WHAT IS NEEDED: In the listing that follows, the range to quote begins at the line that has "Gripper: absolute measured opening" and ends after the line that has "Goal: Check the"; quote it verbatim and add nothing.
BEGIN
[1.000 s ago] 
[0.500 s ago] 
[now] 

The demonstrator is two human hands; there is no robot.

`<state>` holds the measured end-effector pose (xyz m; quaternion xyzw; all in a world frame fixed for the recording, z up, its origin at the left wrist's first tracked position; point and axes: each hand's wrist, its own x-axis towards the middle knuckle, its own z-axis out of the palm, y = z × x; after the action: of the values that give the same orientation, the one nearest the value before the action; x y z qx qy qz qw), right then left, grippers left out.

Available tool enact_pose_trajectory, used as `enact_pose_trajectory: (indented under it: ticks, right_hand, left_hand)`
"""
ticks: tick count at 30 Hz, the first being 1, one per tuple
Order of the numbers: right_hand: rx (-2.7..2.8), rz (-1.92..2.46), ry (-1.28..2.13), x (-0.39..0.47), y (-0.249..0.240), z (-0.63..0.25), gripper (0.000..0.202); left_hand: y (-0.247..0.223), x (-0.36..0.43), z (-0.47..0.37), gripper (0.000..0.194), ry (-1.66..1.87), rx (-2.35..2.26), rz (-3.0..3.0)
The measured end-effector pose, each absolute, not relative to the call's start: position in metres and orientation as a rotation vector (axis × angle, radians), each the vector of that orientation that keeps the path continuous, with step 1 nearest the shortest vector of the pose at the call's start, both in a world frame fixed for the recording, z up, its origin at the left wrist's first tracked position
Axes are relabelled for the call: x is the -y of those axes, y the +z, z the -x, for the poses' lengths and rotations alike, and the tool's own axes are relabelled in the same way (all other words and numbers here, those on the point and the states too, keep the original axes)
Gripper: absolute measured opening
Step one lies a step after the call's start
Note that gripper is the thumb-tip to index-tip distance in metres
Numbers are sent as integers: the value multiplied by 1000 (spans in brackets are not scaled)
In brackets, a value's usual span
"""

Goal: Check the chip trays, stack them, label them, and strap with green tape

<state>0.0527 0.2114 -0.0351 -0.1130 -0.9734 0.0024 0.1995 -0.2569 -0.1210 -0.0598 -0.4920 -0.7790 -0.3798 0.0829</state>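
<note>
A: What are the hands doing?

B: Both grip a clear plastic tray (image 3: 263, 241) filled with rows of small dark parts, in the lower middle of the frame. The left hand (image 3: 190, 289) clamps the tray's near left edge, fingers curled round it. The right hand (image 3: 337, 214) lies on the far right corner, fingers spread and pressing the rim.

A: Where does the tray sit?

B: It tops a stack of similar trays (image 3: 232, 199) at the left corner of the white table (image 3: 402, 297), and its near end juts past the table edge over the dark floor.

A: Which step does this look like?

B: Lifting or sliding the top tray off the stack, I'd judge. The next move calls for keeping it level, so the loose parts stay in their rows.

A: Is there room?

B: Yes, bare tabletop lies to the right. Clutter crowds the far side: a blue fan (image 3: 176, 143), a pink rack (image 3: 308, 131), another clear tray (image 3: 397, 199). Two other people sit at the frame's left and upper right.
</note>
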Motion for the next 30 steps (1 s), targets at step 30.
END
EXERCISE OUTPUT:
Gripper: absolute measured opening
Step one lies a step after the call's start
Note that gripper is the thumb-tip to index-tip distance in metres
Numbers are sent as integers: the value multiplied by 1000 (spans in brackets are not scaled)
In brackets, a value's usual span
"""

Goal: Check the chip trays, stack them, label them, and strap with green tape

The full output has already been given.